_Exercise goal:_ Check every line of the data below for the word "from" and say how many have it, without further comment.

*** Available data Section Begins ***

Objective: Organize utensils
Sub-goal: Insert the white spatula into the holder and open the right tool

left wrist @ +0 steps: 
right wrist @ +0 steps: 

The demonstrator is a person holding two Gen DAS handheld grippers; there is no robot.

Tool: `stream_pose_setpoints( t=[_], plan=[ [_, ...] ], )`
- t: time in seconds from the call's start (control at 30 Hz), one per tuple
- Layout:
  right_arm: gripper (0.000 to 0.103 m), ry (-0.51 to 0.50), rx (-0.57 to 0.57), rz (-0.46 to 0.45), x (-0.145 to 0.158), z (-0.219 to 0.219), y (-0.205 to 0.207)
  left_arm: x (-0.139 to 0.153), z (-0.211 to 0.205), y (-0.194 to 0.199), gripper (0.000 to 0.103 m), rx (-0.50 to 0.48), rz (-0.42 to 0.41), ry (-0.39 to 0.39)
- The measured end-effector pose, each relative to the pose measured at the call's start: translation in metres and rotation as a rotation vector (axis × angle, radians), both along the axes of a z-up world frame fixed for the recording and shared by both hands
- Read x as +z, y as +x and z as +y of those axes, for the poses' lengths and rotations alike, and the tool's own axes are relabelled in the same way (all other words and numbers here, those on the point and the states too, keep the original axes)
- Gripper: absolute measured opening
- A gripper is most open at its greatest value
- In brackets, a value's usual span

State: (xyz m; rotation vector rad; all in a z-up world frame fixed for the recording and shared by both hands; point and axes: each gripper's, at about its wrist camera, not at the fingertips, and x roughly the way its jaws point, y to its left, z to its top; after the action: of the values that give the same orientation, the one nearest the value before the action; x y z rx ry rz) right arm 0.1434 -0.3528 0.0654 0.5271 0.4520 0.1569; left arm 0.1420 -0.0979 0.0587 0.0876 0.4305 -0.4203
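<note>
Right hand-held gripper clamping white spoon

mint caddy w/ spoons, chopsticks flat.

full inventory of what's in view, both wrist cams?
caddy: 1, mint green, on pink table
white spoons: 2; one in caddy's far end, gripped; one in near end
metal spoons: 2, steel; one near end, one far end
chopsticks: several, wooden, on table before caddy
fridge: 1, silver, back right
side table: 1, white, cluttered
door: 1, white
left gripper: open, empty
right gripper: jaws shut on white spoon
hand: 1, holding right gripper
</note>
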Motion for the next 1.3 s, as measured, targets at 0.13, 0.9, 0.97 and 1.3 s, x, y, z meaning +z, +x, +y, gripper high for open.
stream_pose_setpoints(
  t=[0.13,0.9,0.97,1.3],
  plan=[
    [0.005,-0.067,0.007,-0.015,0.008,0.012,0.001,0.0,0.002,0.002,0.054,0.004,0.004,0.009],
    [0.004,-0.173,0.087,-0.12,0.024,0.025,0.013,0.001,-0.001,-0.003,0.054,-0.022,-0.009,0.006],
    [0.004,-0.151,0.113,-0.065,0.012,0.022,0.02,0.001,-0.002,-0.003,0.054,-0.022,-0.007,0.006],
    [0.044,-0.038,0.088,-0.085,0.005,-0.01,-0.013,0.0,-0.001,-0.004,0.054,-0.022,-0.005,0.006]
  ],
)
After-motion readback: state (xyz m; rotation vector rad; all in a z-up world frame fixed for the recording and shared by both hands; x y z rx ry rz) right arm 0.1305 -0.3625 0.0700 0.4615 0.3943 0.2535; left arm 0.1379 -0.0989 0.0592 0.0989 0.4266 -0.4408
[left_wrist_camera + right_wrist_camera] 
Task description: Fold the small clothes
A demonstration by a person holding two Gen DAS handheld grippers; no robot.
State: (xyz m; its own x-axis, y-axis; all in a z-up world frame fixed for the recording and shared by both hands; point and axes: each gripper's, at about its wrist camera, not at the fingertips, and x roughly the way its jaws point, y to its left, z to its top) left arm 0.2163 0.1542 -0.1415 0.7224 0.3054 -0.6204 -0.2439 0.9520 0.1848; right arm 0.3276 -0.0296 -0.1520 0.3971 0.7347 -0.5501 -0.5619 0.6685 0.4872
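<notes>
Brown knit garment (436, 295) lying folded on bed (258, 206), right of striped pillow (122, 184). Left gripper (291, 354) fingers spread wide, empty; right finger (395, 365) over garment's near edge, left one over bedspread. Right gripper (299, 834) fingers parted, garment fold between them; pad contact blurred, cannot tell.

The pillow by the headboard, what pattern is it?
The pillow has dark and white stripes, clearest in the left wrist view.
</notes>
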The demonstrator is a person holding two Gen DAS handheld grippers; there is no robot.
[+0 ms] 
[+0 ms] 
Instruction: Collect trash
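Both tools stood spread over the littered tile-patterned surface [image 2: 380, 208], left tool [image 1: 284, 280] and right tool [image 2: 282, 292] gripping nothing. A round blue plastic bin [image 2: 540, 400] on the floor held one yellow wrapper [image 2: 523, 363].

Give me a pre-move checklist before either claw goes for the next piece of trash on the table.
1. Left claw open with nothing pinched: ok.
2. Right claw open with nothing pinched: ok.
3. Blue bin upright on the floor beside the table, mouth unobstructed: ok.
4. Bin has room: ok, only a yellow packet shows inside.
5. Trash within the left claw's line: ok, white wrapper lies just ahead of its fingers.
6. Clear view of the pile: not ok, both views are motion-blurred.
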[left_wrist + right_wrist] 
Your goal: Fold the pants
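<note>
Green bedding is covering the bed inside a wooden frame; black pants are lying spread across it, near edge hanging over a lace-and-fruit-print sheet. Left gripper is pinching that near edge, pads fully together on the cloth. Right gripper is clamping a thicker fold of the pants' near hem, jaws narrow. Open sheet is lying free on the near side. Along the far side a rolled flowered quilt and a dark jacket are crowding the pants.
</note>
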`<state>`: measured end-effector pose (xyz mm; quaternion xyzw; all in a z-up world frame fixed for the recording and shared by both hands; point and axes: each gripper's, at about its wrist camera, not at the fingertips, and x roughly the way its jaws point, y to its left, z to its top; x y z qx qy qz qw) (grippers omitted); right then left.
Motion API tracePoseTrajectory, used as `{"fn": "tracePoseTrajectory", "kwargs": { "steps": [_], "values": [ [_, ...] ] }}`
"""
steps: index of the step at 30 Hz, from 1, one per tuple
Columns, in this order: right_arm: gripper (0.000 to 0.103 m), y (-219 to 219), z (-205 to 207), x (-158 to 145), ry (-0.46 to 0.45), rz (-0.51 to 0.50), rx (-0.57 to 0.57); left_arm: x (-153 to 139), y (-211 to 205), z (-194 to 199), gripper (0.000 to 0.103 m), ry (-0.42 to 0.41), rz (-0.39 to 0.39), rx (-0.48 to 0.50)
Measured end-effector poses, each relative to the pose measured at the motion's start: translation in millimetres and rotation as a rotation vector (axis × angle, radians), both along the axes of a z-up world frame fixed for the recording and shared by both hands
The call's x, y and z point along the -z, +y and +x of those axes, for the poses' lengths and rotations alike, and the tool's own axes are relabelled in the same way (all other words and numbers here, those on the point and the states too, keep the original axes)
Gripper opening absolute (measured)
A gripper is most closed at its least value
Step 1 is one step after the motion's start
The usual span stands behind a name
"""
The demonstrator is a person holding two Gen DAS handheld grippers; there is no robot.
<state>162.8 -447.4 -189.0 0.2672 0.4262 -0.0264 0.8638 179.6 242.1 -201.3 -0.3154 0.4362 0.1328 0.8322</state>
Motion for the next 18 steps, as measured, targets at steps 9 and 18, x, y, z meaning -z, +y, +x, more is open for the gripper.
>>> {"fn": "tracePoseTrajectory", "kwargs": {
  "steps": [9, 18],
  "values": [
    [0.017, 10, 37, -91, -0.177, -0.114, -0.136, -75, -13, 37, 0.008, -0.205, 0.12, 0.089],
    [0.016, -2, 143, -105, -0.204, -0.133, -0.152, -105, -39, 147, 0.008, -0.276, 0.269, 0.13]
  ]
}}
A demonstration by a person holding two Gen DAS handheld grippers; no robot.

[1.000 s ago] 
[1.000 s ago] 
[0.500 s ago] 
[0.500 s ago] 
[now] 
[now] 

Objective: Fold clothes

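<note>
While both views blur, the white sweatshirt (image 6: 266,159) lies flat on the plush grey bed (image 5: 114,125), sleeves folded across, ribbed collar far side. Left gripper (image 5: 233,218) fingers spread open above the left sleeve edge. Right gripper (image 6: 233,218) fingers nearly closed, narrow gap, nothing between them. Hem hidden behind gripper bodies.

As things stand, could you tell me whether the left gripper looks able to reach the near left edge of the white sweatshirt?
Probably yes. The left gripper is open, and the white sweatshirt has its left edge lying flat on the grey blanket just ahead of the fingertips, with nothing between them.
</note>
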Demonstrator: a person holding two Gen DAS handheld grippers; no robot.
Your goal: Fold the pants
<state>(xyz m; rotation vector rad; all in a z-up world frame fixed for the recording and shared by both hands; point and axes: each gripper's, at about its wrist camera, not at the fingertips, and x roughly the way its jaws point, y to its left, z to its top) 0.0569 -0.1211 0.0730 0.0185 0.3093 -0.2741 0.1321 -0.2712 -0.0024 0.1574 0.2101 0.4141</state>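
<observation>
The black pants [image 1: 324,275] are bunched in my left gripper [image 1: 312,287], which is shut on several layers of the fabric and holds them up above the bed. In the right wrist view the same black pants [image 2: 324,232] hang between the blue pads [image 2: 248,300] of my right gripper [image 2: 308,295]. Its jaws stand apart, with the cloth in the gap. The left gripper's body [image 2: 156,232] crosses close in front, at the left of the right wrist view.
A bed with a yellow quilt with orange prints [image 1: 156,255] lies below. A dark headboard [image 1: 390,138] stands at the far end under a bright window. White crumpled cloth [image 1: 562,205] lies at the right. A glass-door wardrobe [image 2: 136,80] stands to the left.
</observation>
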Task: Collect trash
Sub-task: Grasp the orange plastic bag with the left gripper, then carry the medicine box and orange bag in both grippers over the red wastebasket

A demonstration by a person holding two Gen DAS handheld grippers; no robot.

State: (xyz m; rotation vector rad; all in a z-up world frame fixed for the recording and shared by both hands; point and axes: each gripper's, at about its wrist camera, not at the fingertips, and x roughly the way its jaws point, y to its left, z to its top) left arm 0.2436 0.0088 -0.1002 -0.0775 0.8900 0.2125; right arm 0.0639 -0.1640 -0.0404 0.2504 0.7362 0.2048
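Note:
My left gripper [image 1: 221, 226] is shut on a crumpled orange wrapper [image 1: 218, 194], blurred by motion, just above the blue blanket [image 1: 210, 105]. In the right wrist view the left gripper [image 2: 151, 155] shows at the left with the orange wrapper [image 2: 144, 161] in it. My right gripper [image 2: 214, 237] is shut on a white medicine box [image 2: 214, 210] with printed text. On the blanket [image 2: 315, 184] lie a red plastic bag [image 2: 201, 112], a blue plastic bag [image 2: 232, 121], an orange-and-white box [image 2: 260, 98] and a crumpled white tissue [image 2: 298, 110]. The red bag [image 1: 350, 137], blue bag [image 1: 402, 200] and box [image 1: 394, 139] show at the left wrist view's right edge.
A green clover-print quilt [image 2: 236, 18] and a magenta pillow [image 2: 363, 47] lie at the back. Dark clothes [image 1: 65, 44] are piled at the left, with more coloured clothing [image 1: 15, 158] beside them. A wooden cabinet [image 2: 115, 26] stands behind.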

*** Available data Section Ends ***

_Result of this task:_ 2